* **EXERCISE OBJECTIVE**
Hand back all of the records exactly as they read.

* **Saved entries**
--- --- ---
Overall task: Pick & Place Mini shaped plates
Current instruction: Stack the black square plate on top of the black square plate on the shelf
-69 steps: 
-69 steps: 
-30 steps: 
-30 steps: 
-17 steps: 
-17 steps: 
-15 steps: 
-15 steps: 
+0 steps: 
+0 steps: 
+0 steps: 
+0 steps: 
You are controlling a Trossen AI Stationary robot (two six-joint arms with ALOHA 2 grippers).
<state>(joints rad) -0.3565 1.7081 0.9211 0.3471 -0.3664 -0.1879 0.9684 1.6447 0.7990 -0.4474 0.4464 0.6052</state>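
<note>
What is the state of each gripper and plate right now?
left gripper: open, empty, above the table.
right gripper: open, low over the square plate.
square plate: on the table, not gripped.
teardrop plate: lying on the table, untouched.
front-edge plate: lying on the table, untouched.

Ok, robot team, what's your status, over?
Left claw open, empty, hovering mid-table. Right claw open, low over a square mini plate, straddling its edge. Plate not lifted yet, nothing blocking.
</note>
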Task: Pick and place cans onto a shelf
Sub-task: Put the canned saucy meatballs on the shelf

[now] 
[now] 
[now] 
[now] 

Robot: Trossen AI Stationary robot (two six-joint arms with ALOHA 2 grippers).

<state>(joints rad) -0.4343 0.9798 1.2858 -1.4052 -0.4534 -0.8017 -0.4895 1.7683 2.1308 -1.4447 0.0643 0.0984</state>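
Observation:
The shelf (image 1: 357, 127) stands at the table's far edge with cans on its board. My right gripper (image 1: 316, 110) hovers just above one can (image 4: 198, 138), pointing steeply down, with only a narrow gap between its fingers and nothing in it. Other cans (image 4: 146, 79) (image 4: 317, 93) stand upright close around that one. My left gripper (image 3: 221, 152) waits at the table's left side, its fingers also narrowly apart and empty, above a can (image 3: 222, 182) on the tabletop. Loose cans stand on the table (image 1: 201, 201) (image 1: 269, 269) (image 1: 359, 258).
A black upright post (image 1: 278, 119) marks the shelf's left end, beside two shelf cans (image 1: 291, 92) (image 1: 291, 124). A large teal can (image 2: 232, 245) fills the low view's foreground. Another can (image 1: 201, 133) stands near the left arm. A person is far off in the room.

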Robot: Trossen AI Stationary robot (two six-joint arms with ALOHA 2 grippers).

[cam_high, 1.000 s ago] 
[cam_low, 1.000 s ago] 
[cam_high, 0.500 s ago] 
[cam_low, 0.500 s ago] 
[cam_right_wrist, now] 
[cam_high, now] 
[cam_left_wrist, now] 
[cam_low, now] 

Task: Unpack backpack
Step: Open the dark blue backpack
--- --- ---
* **RESULT OF THIS TASK**
Overall task: Pick & Place Mini shaped plates
Current instruction: Stack the black square plate on top of the black square plate on the shelf
-69 steps: 
-69 steps: 
-30 steps: 
-30 steps: 
-17 steps: 
-17 steps: 
-15 steps: 
-15 steps: 
+0 steps: 
+0 steps: 
+0 steps: 
+0 steps: 
You are controlling a Trossen AI Stationary robot (two six-joint arms with ALOHA 2 grippers).
<state>(joints rad) -0.3565 1.7081 0.9211 0.3471 -0.3664 -0.1879 0.9684 1.6447 0.7990 -0.4474 0.4464 0.6052</state>
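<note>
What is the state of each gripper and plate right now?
left gripper: open, empty, above the table.
right gripper: open, low over the square plate.
square plate: on the table, not gripped.
teardrop plate: lying on the table, untouched.
front-edge plate: lying on the table, untouched.

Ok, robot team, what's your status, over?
Left claw open, empty, hovering mid-table. Right claw open, low over a square mini plate, straddling its edge. Plate not lifted yet, nothing blocking.
</note>
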Task: Pick and place cans onto a shelf
Sub-task: Put the canned saucy meatballs on the shelf

[now] 
[now] 
[now] 
[now] 

Robot: Trossen AI Stationary robot (two six-joint arms with ALOHA 2 grippers).

<state>(joints rad) -0.4343 0.9798 1.2858 -1.4052 -0.4534 -0.8017 -0.4895 1.7683 2.1308 -1.4447 0.0643 0.0984</state>
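Observation:
The shelf (image 1: 357, 127) stands at the table's far edge with cans on its board. My right gripper (image 1: 316, 110) hovers just above one can (image 4: 198, 138), pointing steeply down, with only a narrow gap between its fingers and nothing in it. Other cans (image 4: 146, 79) (image 4: 317, 93) stand upright close around that one. My left gripper (image 3: 221, 152) waits at the table's left side, its fingers also narrowly apart and empty, above a can (image 3: 222, 182) on the tabletop. Loose cans stand on the table (image 1: 201, 201) (image 1: 269, 269) (image 1: 359, 258).
A black upright post (image 1: 278, 119) marks the shelf's left end, beside two shelf cans (image 1: 291, 92) (image 1: 291, 124). A large teal can (image 2: 232, 245) fills the low view's foreground. Another can (image 1: 201, 133) stands near the left arm. A person is far off in the room.
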
Robot: Trossen AI Stationary robot (two six-joint arms with ALOHA 2 grippers).

[cam_high, 1.000 s ago] 
[cam_low, 1.000 s ago] 
[cam_high, 0.500 s ago] 
[cam_low, 0.500 s ago] 
[cam_right_wrist, now] 
[cam_high, now] 
[cam_left_wrist, now] 
[cam_low, now] 

Task: Unpack backpack
Step: Open the dark blue backpack

The output above is complete as it stands.